Zenon Frantsyskovych Kuzelia (23 June 1882 – 24 May 1952) was a prominent Ukrainian linguist, bibliographer, historian, journalist, and civil activist.

He was born in a family of forestry in the village of Poruchyn (today's in Ternopil Raion). Kuzelia studied at Berezhany gymnasium where he organized a secret club called "Young Ukraine". After finishing the gymnasium in 1900, he enrolled in the Lviv University. Kuzelia, however, soon moved to Vienna, where he continued to study at the University of Vienna and headed the Ukrainian student society "Sich". After graduating he worked in Vienna, and in 1909 he moved to Chernivtsi, while also becoming a member of the Shevchenko Scientific Society in Lviv.

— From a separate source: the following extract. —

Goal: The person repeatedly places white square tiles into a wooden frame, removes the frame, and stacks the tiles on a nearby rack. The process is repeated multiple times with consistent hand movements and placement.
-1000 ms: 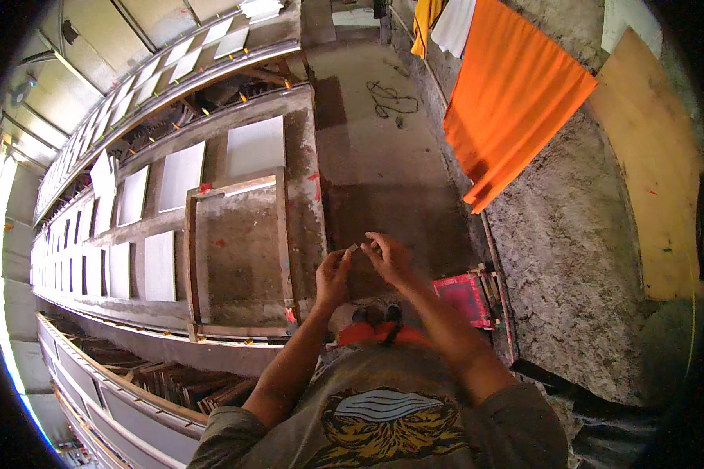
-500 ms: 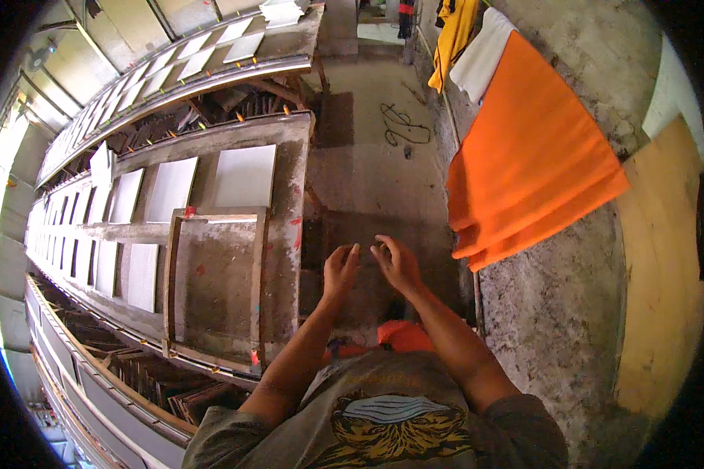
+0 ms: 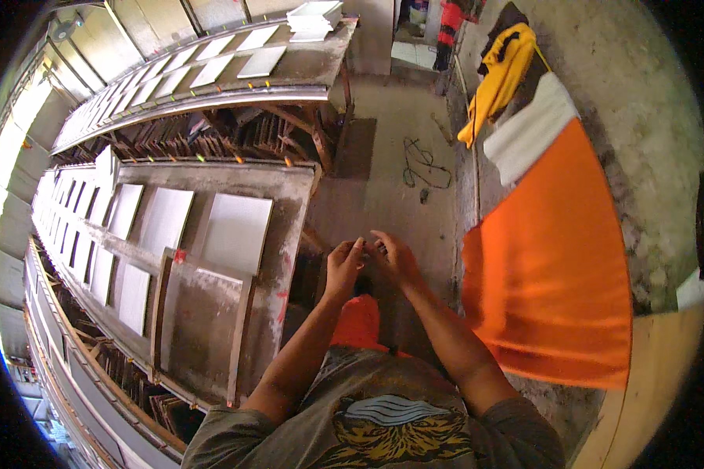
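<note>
My left hand (image 3: 343, 267) is raised in front of my body, its fingers curled in and the thumb against them. Whether anything small sits in that pinch cannot be seen. Close beside it, a small gap away, is my right hand (image 3: 396, 259). The right index finger stretches toward the left hand, apart from the other bent fingers, and no object shows in it. Below the hands an orange-red garment or cloth (image 3: 355, 322) shows at my legs. To the left, a wooden frame (image 3: 242, 336) lies on the near end of a long table (image 3: 288, 234).
White rectangular panels (image 3: 238, 234) lie in rows on the table. A second long table (image 3: 321, 66) behind carries more panels and a white stack (image 3: 314, 17). Orange cloth (image 3: 555, 273), white cloth (image 3: 533, 125) and a yellow garment (image 3: 504, 74) hang along the right wall. A dark cord (image 3: 426, 168) lies on the floor.
My view has shifted: the tables stand lower and the orange cloth is closer on the right. My hands stay together in front, the left thumb now higher against its fingers.
</note>
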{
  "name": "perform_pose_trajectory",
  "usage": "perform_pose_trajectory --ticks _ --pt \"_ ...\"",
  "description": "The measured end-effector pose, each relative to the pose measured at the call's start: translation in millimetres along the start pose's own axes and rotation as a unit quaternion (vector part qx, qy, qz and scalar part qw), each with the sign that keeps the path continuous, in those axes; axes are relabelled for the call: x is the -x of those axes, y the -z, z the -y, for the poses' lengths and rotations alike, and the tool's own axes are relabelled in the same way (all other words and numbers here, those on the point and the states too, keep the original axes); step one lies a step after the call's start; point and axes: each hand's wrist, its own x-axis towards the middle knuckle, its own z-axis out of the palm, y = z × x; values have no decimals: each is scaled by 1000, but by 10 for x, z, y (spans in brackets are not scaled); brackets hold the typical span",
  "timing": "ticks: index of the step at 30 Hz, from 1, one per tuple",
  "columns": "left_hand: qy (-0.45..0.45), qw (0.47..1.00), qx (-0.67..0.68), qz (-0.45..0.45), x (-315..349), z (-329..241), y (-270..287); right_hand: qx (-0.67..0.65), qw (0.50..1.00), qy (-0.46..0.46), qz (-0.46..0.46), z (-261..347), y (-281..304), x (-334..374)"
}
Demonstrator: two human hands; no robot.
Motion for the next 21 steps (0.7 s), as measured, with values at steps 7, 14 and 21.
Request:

With the start of the World War I Kuzelia moved back to Vienna, where he worked for a community. From 1916 to 1920 he conducted a culturally educational work for the interned in the camp near Salzwedel (Germany).

After moving to Berlin, Kuzelia was an editor of a journal called "Ukrainske Slovo" (Ukrainian Word) and publications such as "Ukrainische Kulturberichte" and "Ukrains'ka Nakladnya". In 1943 there was published a big "Ukrainian-German dictionary" that was edited by Zenon Kuzelia and Jaroslav Rudnyckyj, which even to this day is an unsurpassed work.

From 1944 to 1952 Kuzelia worked in Munich as a head of the Ukrainian Student Assistance Commission which helped the Ukrainian students abroad. Along with it he continued to work in mentioned publications and was a co-author of the first part of Encyclopedia of Ukraine (Munich - New-York, 1949). In 1949 Kuzelia was appointed the head of the Shevchenko Scientific Society.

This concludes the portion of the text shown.